The 14 House Republicans who supported the bill were Reps. Maria Salazar (R-FL), Anthony Gonzalez (R-OH), Adam Kinzinger (R-IL), Fred Upton (R-MI), David Joyce (R-PA), Liz Cheney (R-WY), John Katko (R-NY), Tom Rice (R-SC), Chris Jacobs (R-NY), Peter Meijer (R-MI), Steve Chabot (R-OH), Mike Turner (R-OH), Brian Fitzpatrick (R-NY), and Tony Gonzalez (R-TX), whose district includes Uvalde, where there was a shooting at an elementary school last month.
The bill, which now goes to President Joe Biden for his signature, would provide funding for states to administer red-flag laws or crisis intervention programs, close the so-called “boyfriend loophole” and enact other measures such as allocate funding for school safety.
In a Tuesday statement, the NRA expressed its opposition.
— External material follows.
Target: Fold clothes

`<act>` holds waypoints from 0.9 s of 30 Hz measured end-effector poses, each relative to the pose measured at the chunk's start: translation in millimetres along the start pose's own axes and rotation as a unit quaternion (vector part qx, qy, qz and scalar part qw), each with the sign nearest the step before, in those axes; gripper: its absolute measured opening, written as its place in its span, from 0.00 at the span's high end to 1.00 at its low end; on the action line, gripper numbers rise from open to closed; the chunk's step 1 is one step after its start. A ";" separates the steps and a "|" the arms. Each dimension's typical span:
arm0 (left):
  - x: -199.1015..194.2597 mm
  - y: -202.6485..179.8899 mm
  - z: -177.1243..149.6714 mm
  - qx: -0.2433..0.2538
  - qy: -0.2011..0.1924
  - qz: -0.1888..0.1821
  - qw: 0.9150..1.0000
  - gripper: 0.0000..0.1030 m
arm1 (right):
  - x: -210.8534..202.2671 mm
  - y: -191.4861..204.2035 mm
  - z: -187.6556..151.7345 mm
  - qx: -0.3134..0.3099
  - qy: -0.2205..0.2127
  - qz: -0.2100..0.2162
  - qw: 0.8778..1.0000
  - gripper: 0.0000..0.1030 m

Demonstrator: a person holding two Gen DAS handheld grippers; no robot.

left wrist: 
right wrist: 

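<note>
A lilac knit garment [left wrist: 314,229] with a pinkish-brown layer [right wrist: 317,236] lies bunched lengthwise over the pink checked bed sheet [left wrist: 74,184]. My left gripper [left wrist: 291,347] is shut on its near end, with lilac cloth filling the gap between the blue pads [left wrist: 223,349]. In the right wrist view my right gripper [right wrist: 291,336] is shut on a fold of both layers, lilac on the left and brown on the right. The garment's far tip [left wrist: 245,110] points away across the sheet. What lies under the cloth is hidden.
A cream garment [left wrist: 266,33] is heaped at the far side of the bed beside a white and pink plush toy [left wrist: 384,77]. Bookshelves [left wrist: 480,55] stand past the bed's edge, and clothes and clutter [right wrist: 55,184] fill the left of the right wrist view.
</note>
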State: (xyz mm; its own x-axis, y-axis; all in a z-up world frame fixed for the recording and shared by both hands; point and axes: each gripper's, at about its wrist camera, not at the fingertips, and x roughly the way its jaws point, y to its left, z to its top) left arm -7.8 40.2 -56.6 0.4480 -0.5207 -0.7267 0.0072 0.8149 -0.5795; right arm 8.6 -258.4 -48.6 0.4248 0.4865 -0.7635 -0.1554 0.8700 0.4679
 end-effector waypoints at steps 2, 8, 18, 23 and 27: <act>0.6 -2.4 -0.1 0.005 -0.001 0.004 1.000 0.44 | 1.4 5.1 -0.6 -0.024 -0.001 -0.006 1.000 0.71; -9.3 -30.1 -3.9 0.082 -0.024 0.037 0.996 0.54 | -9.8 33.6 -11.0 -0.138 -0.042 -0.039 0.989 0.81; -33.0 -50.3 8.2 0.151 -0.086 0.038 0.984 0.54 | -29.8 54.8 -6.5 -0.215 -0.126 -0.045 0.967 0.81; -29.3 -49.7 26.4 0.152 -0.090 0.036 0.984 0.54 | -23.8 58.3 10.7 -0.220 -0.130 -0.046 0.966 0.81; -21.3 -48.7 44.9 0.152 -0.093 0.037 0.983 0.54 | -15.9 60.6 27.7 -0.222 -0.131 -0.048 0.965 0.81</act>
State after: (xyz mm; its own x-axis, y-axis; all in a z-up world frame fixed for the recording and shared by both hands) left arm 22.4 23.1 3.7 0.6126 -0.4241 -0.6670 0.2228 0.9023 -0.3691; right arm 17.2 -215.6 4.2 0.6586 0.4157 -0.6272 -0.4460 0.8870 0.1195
The NRA will support legislation that improves school security, promotes mental health services, and helps reduce violent crime. However, we will oppose this gun control legislation because it falls short at every level. It does little to truly address violent crime while opening the door to unnecessary burdens on the exercise of Second Amendment freedom by law-abiding gun owners.
This legislation can be abused to restrict lawful gun purchases, infringe upon the rights of law-abiding Americans, and use federal dollars to fund gun control measures being adopted by state and local politicians. This bill leaves too much discretion in the hands of government officials and also contains undefined and overbroad provisions – inviting interference with our constitutional freedoms.
On Wednesday, Sen. John Cornyn (R-TX), who led GOP negotiations in the Senate for the bill, dismissed the NRA’s criticism.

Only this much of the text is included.